Work required: Return the listing that follows, word for word.

Collected material:
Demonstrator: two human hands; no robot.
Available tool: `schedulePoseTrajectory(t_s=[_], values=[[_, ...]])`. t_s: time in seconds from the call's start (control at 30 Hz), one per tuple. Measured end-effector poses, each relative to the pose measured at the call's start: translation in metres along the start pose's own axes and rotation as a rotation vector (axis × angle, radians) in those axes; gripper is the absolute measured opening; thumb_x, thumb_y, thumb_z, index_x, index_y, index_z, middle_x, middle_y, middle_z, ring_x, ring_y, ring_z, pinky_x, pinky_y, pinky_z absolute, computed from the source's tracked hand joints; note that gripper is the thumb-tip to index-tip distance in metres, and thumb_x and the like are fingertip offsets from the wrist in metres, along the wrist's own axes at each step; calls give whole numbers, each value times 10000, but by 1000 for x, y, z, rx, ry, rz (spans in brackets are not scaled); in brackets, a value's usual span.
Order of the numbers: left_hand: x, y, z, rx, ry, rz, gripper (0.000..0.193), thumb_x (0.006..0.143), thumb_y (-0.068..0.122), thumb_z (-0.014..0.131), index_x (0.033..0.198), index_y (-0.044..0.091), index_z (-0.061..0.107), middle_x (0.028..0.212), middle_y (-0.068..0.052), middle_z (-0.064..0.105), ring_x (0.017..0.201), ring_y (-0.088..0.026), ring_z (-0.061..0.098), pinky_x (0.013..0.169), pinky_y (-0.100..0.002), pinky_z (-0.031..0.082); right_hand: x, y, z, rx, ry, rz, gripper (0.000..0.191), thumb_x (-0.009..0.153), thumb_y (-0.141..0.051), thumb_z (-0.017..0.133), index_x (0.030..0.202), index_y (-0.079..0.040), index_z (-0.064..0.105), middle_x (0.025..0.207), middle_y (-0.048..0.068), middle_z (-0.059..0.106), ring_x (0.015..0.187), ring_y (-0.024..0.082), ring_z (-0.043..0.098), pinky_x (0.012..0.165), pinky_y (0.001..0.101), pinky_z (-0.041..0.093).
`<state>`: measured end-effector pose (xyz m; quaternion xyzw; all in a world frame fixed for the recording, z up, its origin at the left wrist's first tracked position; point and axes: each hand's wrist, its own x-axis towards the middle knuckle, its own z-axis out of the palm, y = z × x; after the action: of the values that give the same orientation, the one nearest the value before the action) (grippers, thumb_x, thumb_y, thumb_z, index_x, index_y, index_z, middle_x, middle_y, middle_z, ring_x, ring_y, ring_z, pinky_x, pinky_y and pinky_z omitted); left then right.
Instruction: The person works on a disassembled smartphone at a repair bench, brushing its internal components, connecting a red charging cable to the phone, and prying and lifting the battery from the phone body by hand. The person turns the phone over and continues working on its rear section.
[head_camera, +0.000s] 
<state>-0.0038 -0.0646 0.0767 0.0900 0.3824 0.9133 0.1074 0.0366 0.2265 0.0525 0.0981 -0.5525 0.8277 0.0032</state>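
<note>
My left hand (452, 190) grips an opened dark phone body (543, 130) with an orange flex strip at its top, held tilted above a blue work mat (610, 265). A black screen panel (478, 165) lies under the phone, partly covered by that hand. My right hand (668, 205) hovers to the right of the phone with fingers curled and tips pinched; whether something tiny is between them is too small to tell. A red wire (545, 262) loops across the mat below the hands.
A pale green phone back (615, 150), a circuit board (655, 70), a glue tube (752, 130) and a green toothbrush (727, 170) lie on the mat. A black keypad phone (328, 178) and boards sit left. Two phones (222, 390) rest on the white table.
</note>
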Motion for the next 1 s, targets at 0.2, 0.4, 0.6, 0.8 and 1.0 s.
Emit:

Answer area:
Demonstrator: two human hands; no robot.
Available tool: `schedulePoseTrajectory(t_s=[_], values=[[_, ...]])`. t_s: time in seconds from the call's start (control at 30 Hz), one per tuple. Measured end-effector poses, each relative to the pose measured at the call's start: translation in metres along the start pose's own axes and rotation as a rotation vector (axis × angle, radians) in those axes; gripper is the absolute measured opening; thumb_x, thumb_y, thumb_z, index_x, index_y, index_z, middle_x, middle_y, middle_z, ring_x, ring_y, ring_z, pinky_x, pinky_y, pinky_z absolute, computed from the source's tracked hand joints; note that gripper is the thumb-tip to index-tip distance in metres, and thumb_x and the like are fingertip offsets from the wrist in metres, along the wrist's own axes at each step; calls give whole numbers, each value times 10000, but by 1000 for x, y, z, rx, ry, rz (spans in brackets are not scaled); in brackets, a value's usual span.
Order of the numbers: left_hand: x, y, z, rx, ry, rz, gripper (0.000..0.193), thumb_x (0.006..0.143), thumb_y (-0.068..0.122), thumb_z (-0.014..0.131), index_x (0.033..0.198), index_y (-0.044..0.091), index_z (-0.061..0.107), middle_x (0.028..0.212), middle_y (-0.068..0.052), middle_z (-0.064..0.105), ring_x (0.017..0.201), ring_y (-0.088..0.026), ring_z (-0.061..0.098), pinky_x (0.013..0.169), pinky_y (-0.100..0.002), pinky_z (-0.031..0.082); right_hand: x, y, z, rx, ry, rz, gripper (0.000..0.191), thumb_x (-0.009..0.153), thumb_y (-0.141..0.051), thumb_z (-0.017..0.133), index_x (0.030..0.202), index_y (-0.079..0.040), index_z (-0.064..0.105), middle_x (0.025..0.207), middle_y (-0.048..0.068), middle_z (-0.059..0.106), ring_x (0.015..0.187), ring_y (-0.024..0.082), ring_z (-0.043..0.098), pinky_x (0.012..0.165), pinky_y (0.001..0.101), pinky_z (-0.041..0.093).
`<state>`: measured end-effector pose (xyz m; quaternion xyzw; all in a world frame fixed for the recording, z up, its origin at the left wrist's first tracked position; point and axes: each hand's wrist, its own x-axis towards the middle knuckle, its own z-axis out of the palm, y = z × x; after the action: of the values that give the same orientation, the one nearest the value before the action) (grippers, thumb_x, thumb_y, thumb_z, index_x, index_y, index_z, middle_x, middle_y, middle_z, ring_x, ring_y, ring_z, pinky_x, pinky_y and pinky_z omitted); left then right.
Instruction: The person works on a disassembled smartphone at a repair bench, brushing its internal components, connecting a red charging cable to the phone, and prying and lifting the battery from the phone body by hand. The person turns the phone over and continues working on its rear section.
[head_camera, +0.000s] 
<state>-0.0038 -0.0646 0.0767 0.0900 0.3824 0.9133 0.1074 0.0366 0.2265 0.0525 0.0981 -0.5525 0.8277 0.0032</state>
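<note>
My left hand (452, 190) grips an opened dark phone body (543, 130) with an orange flex strip at its top, held tilted above a blue work mat (610, 265). A black screen panel (478, 165) lies under the phone, partly covered by that hand. My right hand (668, 205) hovers to the right of the phone with fingers curled and tips pinched; whether something tiny is between them is too small to tell. A red wire (545, 262) loops across the mat below the hands.
A pale green phone back (615, 150), a circuit board (655, 70), a glue tube (752, 130) and a green toothbrush (727, 170) lie on the mat. A black keypad phone (328, 178) and boards sit left. Two phones (222, 390) rest on the white table.
</note>
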Motion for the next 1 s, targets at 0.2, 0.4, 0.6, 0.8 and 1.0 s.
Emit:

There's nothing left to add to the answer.